Трудно все-таки поверить, что так-таки весь и пропадал, "распу­скаясь в общине". Почему не попробовать предположить, что, напро­тив, восстанавливался, обретал новые силы, дышал народной, общей мудростью, возвращаясь из необходимого, но "вакуумного" простран­ства нравственного, интеллектуального индивидуализма? Конечно, неуважение к личности должно преодолеваться. Но как? Ведь не через разрушение структуры национальной духовности. Поразительно, что, так высоко оценивая признание личности на Западе, Герцен опреде­лял его как "невольное", то есть такое же невольное, как и неприз­нание личности в России. Это, так сказать, оборотная сторона нрава или "тень", или норов.

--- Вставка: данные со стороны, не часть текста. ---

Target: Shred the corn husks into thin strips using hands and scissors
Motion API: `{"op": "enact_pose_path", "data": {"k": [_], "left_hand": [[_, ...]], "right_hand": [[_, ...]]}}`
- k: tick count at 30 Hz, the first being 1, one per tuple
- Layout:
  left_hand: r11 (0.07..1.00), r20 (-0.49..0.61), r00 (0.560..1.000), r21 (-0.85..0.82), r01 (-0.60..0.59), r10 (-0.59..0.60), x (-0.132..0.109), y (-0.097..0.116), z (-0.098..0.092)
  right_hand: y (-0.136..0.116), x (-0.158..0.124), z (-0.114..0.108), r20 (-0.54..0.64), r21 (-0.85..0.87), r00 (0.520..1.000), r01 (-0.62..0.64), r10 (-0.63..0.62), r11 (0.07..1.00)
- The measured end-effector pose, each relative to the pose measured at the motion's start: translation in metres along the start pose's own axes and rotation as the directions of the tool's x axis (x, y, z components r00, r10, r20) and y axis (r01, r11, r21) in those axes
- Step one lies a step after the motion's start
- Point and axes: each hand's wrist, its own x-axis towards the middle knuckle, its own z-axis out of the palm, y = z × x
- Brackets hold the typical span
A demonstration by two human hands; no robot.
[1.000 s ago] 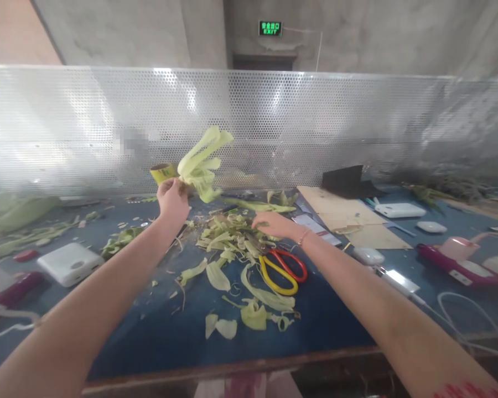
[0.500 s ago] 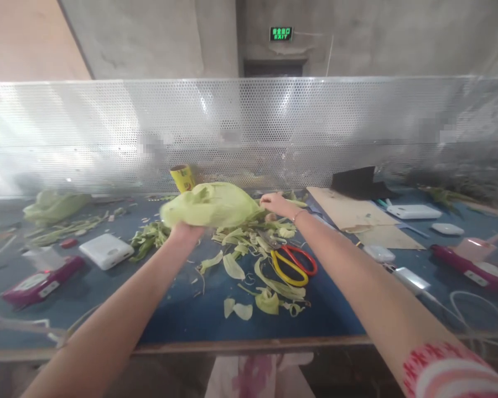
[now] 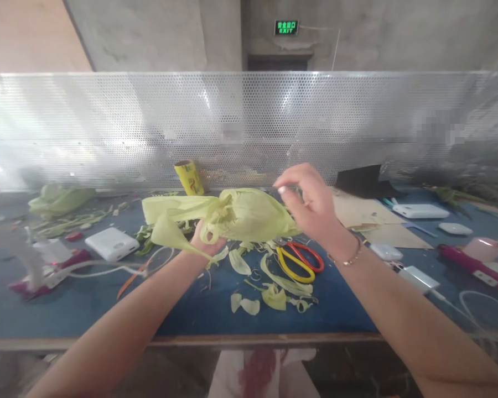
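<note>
My left hand (image 3: pixel 205 242) grips a bundle of pale green husk leaves (image 3: pixel 232 216) and holds it sideways over the blue table (image 3: pixel 191 309), with loose leaf ends trailing to the left. My right hand (image 3: pixel 309 202) hovers at the bundle's right end with its fingers curled and pinched together; what they pinch, if anything, I cannot make out. A bracelet sits on that wrist. Under the bundle lie trimmed leaf scraps (image 3: pixel 274 293) and scissors with red and yellow handles (image 3: pixel 296 260).
A perforated metal screen (image 3: pixel 249 127) runs along the back. A yellow roll (image 3: pixel 190 177) stands by it. A white box (image 3: pixel 108 243), a magenta device (image 3: pixel 45 271) and more leaves (image 3: pixel 58 202) lie left; cardboard (image 3: pixel 373 218), white devices (image 3: pixel 419 211), cables (image 3: pixel 481 309) right.
My left hand brought the leaf bundle down from upright to lying sideways over the table. My right hand lifted off the scrap pile and rose to the bundle's right end. The view shifted left.
</note>
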Motion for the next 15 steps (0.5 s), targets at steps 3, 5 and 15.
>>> {"op": "enact_pose_path", "data": {"k": [3, 5, 15], "left_hand": [[0.984, 0.063, 0.997, -0.167, 0.053, -0.043, -0.004, -0.004, 0.002], [0.971, 0.095, 0.993, -0.223, 0.088, -0.068, -0.008, -0.006, 0.003], [0.951, -0.071, 0.969, -0.218, 0.218, -0.238, -0.01, -0.006, 0.016]], "right_hand": [[-0.016, -0.002, 0.011, 0.297, -0.079, 0.951, 0.112, -0.084, 0.991], [-0.018, -0.008, 0.021, 0.361, -0.118, 0.931, 0.092, -0.043, 0.989], [0.02, -0.049, 0.043, 0.357, -0.063, 0.868, -0.348, 0.346, 0.936]]}}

Как часто интеллигенция, страдающая от всех болей народа, не видела гармонии, присущей в определенной, не абсолютной, конечно, мере его жизни. Слитность, единство – источник силы и жизнелюбия народа, оптимистичности его мировосприятия, отраженного в фольк­лоре, в быту, в религии. "Нигде в мире, – пишет Д.С.Лихачев, – нет такого радостного и веселого религиозного сознания, такого веселого церковного искусства"4.

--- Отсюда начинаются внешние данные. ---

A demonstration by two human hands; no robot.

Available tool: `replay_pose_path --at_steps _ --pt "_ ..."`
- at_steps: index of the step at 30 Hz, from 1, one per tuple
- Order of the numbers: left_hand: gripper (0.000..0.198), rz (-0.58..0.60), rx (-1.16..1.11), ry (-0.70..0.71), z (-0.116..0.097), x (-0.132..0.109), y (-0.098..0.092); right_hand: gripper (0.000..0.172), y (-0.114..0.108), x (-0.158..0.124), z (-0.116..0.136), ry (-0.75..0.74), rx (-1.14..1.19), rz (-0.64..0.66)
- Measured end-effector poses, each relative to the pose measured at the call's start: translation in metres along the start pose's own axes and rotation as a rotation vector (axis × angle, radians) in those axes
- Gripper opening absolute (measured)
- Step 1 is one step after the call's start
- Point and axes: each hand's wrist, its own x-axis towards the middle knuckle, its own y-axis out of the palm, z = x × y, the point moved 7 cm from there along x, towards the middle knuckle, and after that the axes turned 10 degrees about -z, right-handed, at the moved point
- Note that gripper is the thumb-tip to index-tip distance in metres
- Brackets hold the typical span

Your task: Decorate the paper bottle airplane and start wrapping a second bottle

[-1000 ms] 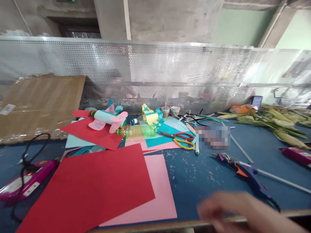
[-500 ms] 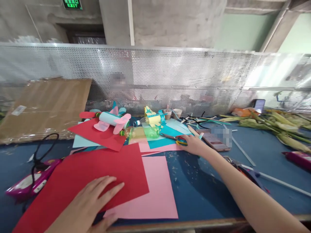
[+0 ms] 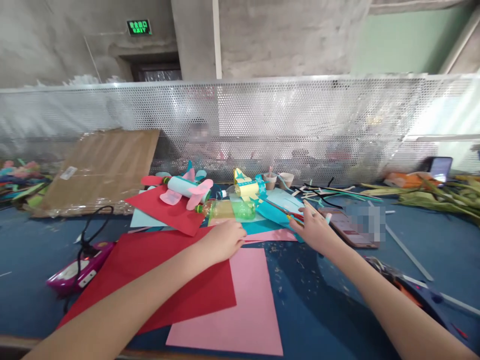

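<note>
My left hand (image 3: 224, 240) rests with its fingers curled at the far corner of a large red paper sheet (image 3: 176, 285); what the fingers hold, if anything, is hidden. A pink sheet (image 3: 247, 310) lies under the red one. My right hand (image 3: 314, 227) reaches forward with fingers stretched out over the red-and-yellow handles of the scissors (image 3: 295, 217), beside a teal sheet (image 3: 272, 212). A clear green plastic bottle (image 3: 232, 210) lies between the two hands. Behind it sit a bottle plane with pink wings (image 3: 185, 189) and a yellow-wrapped bottle craft (image 3: 247, 190).
A phone (image 3: 347, 229) lies right of my right hand and a blue glue gun (image 3: 401, 282) under my right forearm. A purple glue gun with a black cord (image 3: 78, 267) is at the left. Cardboard (image 3: 101, 170) leans on the perforated metal screen (image 3: 281, 125). Corn husks (image 3: 446, 200) lie far right.
My left hand has slid from the middle of the red sheet up to its far corner and curled. My right hand stays at the scissors. The view has lifted and turned left.
</note>
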Motion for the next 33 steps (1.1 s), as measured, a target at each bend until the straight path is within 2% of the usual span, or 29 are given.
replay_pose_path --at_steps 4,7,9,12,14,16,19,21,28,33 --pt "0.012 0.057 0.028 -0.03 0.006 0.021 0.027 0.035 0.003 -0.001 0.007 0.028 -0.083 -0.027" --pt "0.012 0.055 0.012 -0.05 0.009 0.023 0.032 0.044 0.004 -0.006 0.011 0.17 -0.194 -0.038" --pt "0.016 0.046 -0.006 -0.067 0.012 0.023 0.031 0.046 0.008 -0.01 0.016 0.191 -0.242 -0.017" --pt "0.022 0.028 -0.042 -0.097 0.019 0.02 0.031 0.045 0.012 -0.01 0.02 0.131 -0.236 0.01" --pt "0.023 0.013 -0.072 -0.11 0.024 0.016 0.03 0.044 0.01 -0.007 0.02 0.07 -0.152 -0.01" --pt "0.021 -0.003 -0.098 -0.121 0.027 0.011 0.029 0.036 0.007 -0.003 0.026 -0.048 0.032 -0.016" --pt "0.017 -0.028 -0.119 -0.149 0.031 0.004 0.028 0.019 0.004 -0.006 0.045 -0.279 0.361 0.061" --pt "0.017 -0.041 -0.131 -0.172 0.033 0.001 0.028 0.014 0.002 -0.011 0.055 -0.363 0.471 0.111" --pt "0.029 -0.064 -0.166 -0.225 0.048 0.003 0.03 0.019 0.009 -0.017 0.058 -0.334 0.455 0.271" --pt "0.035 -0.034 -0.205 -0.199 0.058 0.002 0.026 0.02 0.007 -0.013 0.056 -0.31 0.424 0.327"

Задушевная близость, естественность, свобода отношений с высшей духовной инстанцией в России действительно уникальны. Русские люди, попивая чаек, могут так выразить свое удовольствие: "Как Христос по сердцу катится", а другой раз, подмигнув, прибавят: "И голыми пяточками пошлепывает". Откуда, как не от единства, такая уверенность в праве своем не бояться, не тушеваться перед самым для человека великим и святым?

Конечно, чего только нет в русском характере. Д.С.Мережковский писал: "В уме, intellectus интеллигенции нашей, как в сердце и воле, – тот же народный уклон к аскетизму, к духоборчеству, монашеский страх плоти и крови, страх всякой наготы и красоты как соблазна бесовского"1. Но в таких рассуждениях не перевернута ли последова­тельность? Действительно ли народ порождает страх или этот страх не наносной, не инородный, но надуманный, измышленный, пусть не интеллигенцией, а еще монашеством – ее предтечей, и впитанный народом? Конечно, ни одна духовность не может быть основана на бездумной веселости и бестактном панибратстве с идеалом. Речь о другом. О том, что воля духовно развитого человека может быть направлена не только на святость и чистоту, но и на красоту, радость, полноту жизни.

* * *

  1. Какое значение идея самопожертвования играла в становлении российских представлений о воспитании?

  2. Что представляется вам достойным сохранения или возрождения в традиционной российской системе воспроизводства личности?

Логические задания.

– "Русский народ по своей душевной структуре народ восточный", считал Н.А.Бердяев, а И.А.Бунин отрицал общность русской культуры с Востоком: "Откуда вы взяли, что мы антиподы Европы... Нет, русские все-таки европейцы, а не монголы!" Определите свою пози­цию в этом веками не утихающем споре россиян друг с другом.

– Американский антрополог Маргарет Мид отметила разницу в поведении русского и американца: "Американец, чтобы уклониться от докучливых обязанностей, сделает вид, будто у него заболела голова. Русский же добьется того, что она у него и вправду заболит". Прокомментируйте это утверждение и сопоставьте его с вашими собственными наблюдениями.